Exercise instructions: Nothing but the text belongs in the answer: the listing below, copied exactly, without pictures.

[Data below — start]

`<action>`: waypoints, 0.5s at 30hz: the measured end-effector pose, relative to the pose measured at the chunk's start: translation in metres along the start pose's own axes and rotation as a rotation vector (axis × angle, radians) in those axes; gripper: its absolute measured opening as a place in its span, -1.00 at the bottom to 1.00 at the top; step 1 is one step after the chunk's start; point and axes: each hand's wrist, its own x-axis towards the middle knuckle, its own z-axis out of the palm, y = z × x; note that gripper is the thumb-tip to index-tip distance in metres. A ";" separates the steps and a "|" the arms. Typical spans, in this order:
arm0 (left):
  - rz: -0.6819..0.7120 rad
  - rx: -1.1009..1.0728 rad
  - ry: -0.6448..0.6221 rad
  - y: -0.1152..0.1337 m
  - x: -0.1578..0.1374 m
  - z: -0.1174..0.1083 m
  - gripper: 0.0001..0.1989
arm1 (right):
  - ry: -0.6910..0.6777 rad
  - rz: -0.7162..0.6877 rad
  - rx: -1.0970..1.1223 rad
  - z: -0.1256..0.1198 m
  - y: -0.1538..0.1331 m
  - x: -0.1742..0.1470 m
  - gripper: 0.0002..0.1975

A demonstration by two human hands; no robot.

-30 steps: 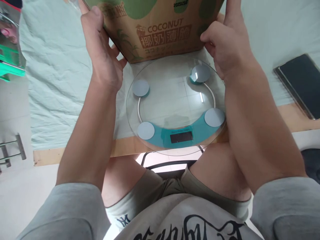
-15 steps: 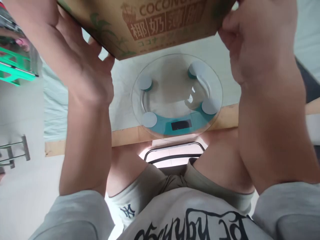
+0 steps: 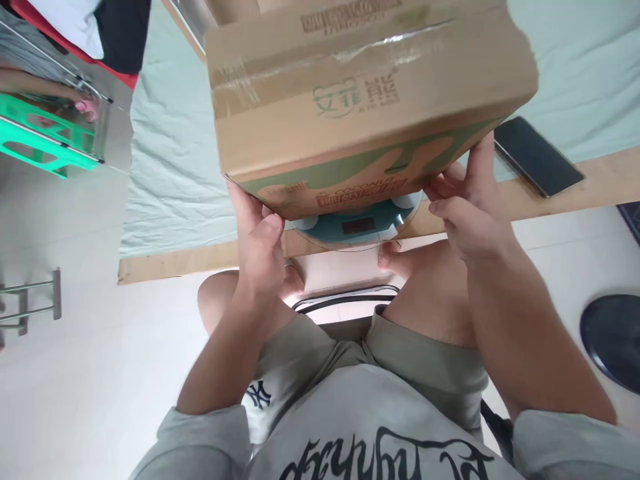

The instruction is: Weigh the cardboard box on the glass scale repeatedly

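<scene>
A taped brown cardboard box (image 3: 320, 140) with green and red print is held between my two hands. My left hand (image 3: 260, 240) grips its lower left corner, and my right hand (image 3: 470, 200) has hold of the lower right side, fingers tucked underneath. Below the box lies a round glass bathroom scale (image 3: 385, 223) with a teal base and a dark display (image 3: 359, 226) facing me. Most of the scale is hidden by the box; I cannot tell whether the two touch.
A black phone (image 3: 537, 157) lies right of the box on the table with a pale green cloth (image 3: 175, 167). The wooden table edge (image 3: 200, 260) runs above my knees. On the left stand a green plastic stool (image 3: 45, 137) and a metal frame; a round black base (image 3: 613, 340) is at right.
The box has come down over the scale and shows its taped top. Both hands are lower and closer together, still gripping it. The phone has come into full view.
</scene>
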 end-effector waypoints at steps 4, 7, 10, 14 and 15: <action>0.004 -0.019 0.004 -0.009 0.001 -0.002 -0.31 | -0.007 0.034 -0.066 0.001 0.002 -0.001 -0.17; -0.001 -0.003 0.011 -0.012 0.004 -0.002 -0.33 | -0.005 0.063 -0.111 0.000 0.005 -0.001 -0.14; -0.034 -0.002 0.033 -0.012 0.002 -0.001 -0.36 | -0.004 0.074 -0.168 -0.001 0.009 -0.004 -0.12; -0.053 -0.010 0.064 -0.017 -0.001 -0.001 -0.42 | 0.014 0.052 -0.196 0.001 0.023 -0.011 -0.13; -0.054 -0.016 0.073 -0.020 0.001 -0.003 -0.42 | 0.027 0.048 -0.188 0.001 0.027 -0.013 -0.13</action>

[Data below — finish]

Answer section:
`<action>`: waypoints, 0.5s at 30hz: the measured end-effector pose, relative to the pose measured at the chunk's start: translation in metres along the start pose's own axes and rotation as a rotation vector (axis × angle, radians) in those axes; gripper: its absolute measured opening as a place in its span, -1.00 at the bottom to 1.00 at the top; step 1 is one step after the chunk's start; point and axes: each hand's wrist, its own x-axis towards the middle knuckle, its own z-axis out of the palm, y = z × x; note that gripper is the thumb-tip to index-tip distance in metres. A ";" separates the steps and a "|" the arms. Typical spans, in this order:
arm0 (left):
  - rz: -0.6819..0.7120 rad
  - rx: -1.1009..1.0728 rad
  - ry: -0.6448..0.6221 rad
  - y: -0.1152..0.1337 m
  - x: -0.1578..0.1374 m
  - z: -0.1174..0.1083 m
  - gripper: 0.0001..0.1989
arm1 (right):
  - ry: -0.6910..0.6777 rad
  - rz: -0.7162..0.6877 rad
  - rx: -1.0970..1.1223 rad
  - z: -0.1256..0.1198 m
  - y: -0.1538..0.1331 m
  - x: -0.1742..0.1470 m
  - gripper: 0.0002..0.1975

A demonstration by two human hands; no robot.

-30 steps: 
-15 steps: 
+0 steps: 

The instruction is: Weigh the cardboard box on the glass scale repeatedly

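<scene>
A taped brown cardboard box (image 3: 320, 140) with green and red print is held between my two hands. My left hand (image 3: 260, 240) grips its lower left corner, and my right hand (image 3: 470, 200) has hold of the lower right side, fingers tucked underneath. Below the box lies a round glass bathroom scale (image 3: 385, 223) with a teal base and a dark display (image 3: 359, 226) facing me. Most of the scale is hidden by the box; I cannot tell whether the two touch.
A black phone (image 3: 537, 157) lies right of the box on the table with a pale green cloth (image 3: 175, 167). The wooden table edge (image 3: 200, 260) runs above my knees. On the left stand a green plastic stool (image 3: 45, 137) and a metal frame; a round black base (image 3: 613, 340) is at right.
The box has come down over the scale and shows its taped top. Both hands are lower and closer together, still gripping it. The phone has come into full view.
</scene>
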 end-effector waypoints at steps 4, 7, 10, 14 and 15: <action>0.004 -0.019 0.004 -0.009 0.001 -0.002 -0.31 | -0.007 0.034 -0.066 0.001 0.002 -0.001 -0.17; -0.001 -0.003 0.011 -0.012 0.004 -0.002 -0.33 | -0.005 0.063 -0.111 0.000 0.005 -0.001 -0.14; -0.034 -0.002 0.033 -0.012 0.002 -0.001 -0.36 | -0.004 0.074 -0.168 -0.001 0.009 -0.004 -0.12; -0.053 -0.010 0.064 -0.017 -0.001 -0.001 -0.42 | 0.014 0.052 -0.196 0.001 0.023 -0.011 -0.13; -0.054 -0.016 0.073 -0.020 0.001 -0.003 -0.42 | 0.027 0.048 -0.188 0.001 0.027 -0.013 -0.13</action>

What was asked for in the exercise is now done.